MUI adalah majelis yang dihuni oleh ahli-ahli dalam agama Islam. Artinya, lembaga ini hendaknya menjadi rujukan kaum muslimin di Indonesia yang rata-rata pengetahuan dan pemahaman Islam-nya jauh di bawah mereka yang berada dalam MUI. Oleh sebab itu, lembaga ini pun hendaknya harus lebih hati-hati dalam mengeluarkan fatwa karena akan membawa pengaruh yang cukup luas bagi perkembangan sosial dan spiritual rakyat negeri mayoritas muslim ini.

Masyarakat sempat dikejutkan oleh fatwa MUI yang mengharamkan Golput. Alasannya, dalam Islam diharuskan ada seorang pemimpin dan kaum muslimin wajib memiliki pemimpin. Tentunya, dengan berbagai alasan lainnya yang tampak masuk akal untuk orang kebanyakan.

Fatwa haram Golput ini sesungguhnya fatwa yang menggelikan dan cukup membuat tertawa hampir terpingkal-pingkal. Soalnya, dasar yang digunakan untuk keluarnya fatwa ini sangat terbatas. Artinya, berdasar hanya pada hal-hal yang dituntut oleh Islam tanpa berdasar pada wawasan pergaulan manusia dan fenomena-fenomena dalam hubungan internasional.

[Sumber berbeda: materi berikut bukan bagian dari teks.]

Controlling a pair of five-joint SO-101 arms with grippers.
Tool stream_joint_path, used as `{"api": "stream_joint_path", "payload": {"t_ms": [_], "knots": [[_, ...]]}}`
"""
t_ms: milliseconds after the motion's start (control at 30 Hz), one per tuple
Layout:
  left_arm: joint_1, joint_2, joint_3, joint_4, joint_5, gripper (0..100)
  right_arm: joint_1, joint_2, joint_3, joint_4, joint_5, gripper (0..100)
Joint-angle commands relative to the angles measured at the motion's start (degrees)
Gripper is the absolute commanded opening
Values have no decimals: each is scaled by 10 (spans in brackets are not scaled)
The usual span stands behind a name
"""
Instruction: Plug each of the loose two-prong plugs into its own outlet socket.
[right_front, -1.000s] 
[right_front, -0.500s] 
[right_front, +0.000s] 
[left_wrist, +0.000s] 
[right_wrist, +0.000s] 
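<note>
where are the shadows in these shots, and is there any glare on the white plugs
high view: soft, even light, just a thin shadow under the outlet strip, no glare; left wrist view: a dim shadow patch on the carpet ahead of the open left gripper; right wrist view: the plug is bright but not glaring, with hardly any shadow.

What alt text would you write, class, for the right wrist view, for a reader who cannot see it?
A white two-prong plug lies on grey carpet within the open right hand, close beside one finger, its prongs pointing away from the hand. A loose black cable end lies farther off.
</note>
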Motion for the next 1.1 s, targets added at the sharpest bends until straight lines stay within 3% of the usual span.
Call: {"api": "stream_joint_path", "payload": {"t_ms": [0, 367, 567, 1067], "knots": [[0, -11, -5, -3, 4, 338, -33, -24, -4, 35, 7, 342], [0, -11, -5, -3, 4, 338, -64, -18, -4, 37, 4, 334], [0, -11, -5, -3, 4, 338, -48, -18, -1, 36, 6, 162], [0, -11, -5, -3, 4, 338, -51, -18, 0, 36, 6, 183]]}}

Betul sekali memiliki seorang pemimpin itu wajib. Namun, untuk mendapatkan pemimpin melalui proses demokrasi yang rendahan ini, tidaklah wajib, bahkan mestinya diharamkan untuk ikut bagian dalam proses demokrasi. Hal itu disebabkan demokrasi adalah sitem politik rendahan yang cenderung menghancurkan martabat manusia dan menjauhkan bangsa Indonesia dari jati diri yang sesungguhnya. Untuk hal ini, banyak artikel yang terdapat dalam http://tom-finaldin8.blogspot.com.

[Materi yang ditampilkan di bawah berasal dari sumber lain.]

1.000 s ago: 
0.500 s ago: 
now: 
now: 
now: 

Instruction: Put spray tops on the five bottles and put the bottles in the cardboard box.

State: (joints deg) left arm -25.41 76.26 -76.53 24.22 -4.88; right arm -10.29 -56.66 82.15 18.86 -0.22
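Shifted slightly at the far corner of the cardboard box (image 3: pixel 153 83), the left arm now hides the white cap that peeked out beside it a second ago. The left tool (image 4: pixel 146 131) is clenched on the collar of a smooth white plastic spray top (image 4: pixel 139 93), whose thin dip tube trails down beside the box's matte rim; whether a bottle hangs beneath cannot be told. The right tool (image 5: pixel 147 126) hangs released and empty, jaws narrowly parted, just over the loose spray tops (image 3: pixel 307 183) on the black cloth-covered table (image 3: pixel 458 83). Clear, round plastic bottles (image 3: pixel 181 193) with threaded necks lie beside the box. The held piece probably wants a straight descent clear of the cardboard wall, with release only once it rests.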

Demokrasi itu berasal dari perilaku orang-orang bingung di Athena zaman dahulu kala, yaitu 600 tahun sebelum masehi, sebuah waktu yang sangat kuno dan kadaluarsa. Mereka saat itu bingung dan mencari cara agar memiliki sistem pemerintahan yang mampu untuk mengelola berbagai suku yang ada. Lahirlah demokrasi kuno. Dari sanalah awalnya. Demokrasi saat ini pun meski dikatakan berkembang, dasarnya masih yang itu-itu juga.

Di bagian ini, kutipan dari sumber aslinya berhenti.